For Alo and Reformation, their brand extensions are an opportunity to win a greater share of wallet from their customers.

  • Adding jewelry to Reformation’s assortment allows it to offer “the full look”—including clothing, shoes, and handbags, CEO Hali Borenstein told Business of Fashion. Accessories are one of the fastest-growing categories for the brand, expected to generate $100 million in annual sales in the next three years.
  • Alo, meanwhile, sees the growing convergence between wellness and luxury as an opportunity to burnish its own high-end credentials. But it remains to be seen whether even brand devotees will pay top dollar for its pricey offerings.

Our take: As spending trends shift, fashion companies are trying to shift with them. Pushing into resilient categories like beauty and jewelry may look promising on paper, but success is not assured. Brands face considerable competition from companies with more experience, and convincing customers that new offerings deliver quality and value can be a challenge.

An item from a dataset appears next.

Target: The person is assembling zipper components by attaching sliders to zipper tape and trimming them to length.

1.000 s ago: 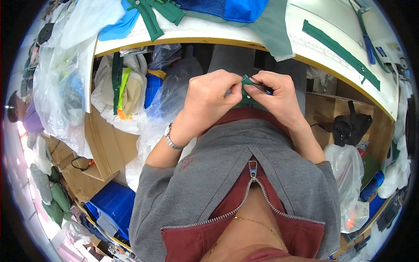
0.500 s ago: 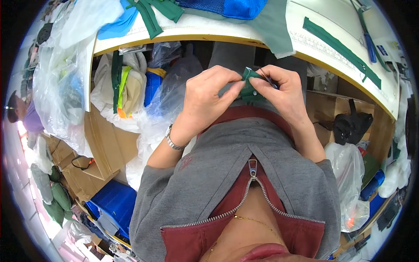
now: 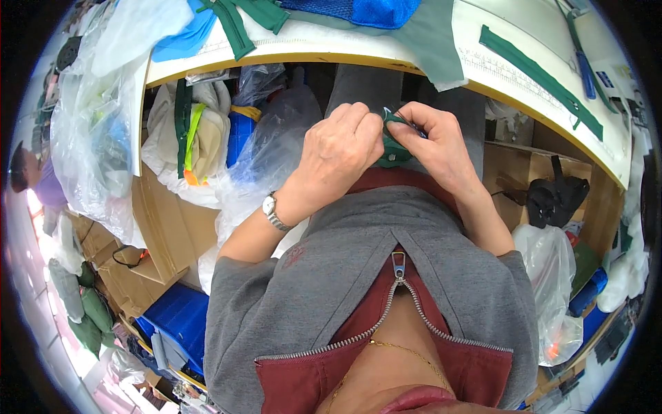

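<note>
Above my lap, a small dark green fabric piece (image 3: 394, 153) with a pale edge at its top is between my two hands. My right hand (image 3: 441, 141) is closed, its thumb and forefinger pinching the fabric. A thin dark tool (image 3: 416, 130) pokes out from the same hand; its kind is mostly hidden by the fingers. My left hand (image 3: 343, 153) is closed right beside the fabric, its back turned up and its fingers curled. Whatever is between the left fingertips is hidden.
A white worktable (image 3: 345, 47) curves ahead, with a green zipper strip (image 3: 541, 81), more green strips (image 3: 234, 31) and blue mesh fabric (image 3: 345, 10). Cardboard (image 3: 165, 221), plastic bags (image 3: 93, 148) and a blue bin (image 3: 181, 321) stand left. A clear bag (image 3: 548, 276) hangs right.
My left hand has rolled over so its back and the watch face turn up, and its fingers have curled in. The right hand has shifted slightly left with the fabric.
</note>
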Motion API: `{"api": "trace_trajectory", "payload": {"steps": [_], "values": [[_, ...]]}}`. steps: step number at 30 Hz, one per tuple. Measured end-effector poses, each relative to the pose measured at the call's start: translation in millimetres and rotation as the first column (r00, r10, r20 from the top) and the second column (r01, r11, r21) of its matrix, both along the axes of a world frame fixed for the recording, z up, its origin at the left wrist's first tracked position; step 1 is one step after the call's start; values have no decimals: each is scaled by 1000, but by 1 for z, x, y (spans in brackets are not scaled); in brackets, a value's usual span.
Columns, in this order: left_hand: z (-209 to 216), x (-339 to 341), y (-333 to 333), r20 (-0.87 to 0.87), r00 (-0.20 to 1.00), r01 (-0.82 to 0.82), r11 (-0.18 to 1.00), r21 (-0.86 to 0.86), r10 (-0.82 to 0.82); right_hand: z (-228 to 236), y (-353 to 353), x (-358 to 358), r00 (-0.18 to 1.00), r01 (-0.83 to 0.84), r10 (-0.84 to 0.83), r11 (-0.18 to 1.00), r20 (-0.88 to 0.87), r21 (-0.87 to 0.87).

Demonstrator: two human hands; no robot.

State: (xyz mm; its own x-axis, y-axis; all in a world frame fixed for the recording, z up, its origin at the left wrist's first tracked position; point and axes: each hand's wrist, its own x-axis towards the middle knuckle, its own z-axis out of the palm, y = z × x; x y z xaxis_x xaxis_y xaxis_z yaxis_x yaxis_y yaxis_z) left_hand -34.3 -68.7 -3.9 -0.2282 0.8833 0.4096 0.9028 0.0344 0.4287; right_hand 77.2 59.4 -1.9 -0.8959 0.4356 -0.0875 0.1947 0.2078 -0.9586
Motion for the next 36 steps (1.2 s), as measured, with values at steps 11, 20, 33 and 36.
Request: {"api": "trace_trajectory", "payload": {"steps": [11, 20, 33, 36], "values": [[-2, -1, 2, -1, 999, -51, 999, 10, 51, 1, 8, 0, 995, -89, 99, 970, 32, -225], [-3, -9, 6, -51, 997, 63, 993, 104, -57, 2, 12, 3, 996, -47, 72, 924, 51, -380], [4, -4, -6, 425, 905, -2, 1000, -31, 15, 27, -4, 20, 992, 115, -51, 732, -114, 671], [8, -1, -2, 373, 928, -1, 1000, -13, 6, 33, -14, 19, 994, 97, -22, 656, -109, 749]]}}
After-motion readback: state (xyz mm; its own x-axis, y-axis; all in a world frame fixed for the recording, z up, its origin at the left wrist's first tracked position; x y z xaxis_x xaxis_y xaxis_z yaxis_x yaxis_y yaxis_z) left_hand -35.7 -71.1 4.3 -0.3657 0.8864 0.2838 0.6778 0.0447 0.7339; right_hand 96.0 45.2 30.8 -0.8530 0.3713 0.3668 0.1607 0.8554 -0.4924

Those that expand into new categories should follow the examples of Gap Inc. and Reformation. Both companies are relying on veteran expertise—Krakoff and Demsey for the former, ex-Givenchy designer Clare Waight Keller for the latter—to guide their extensions, which complement their existing selection. By comparison, Alo’s push into a category—and price point—that isn’t typically associated with athleisure could be a harder sell.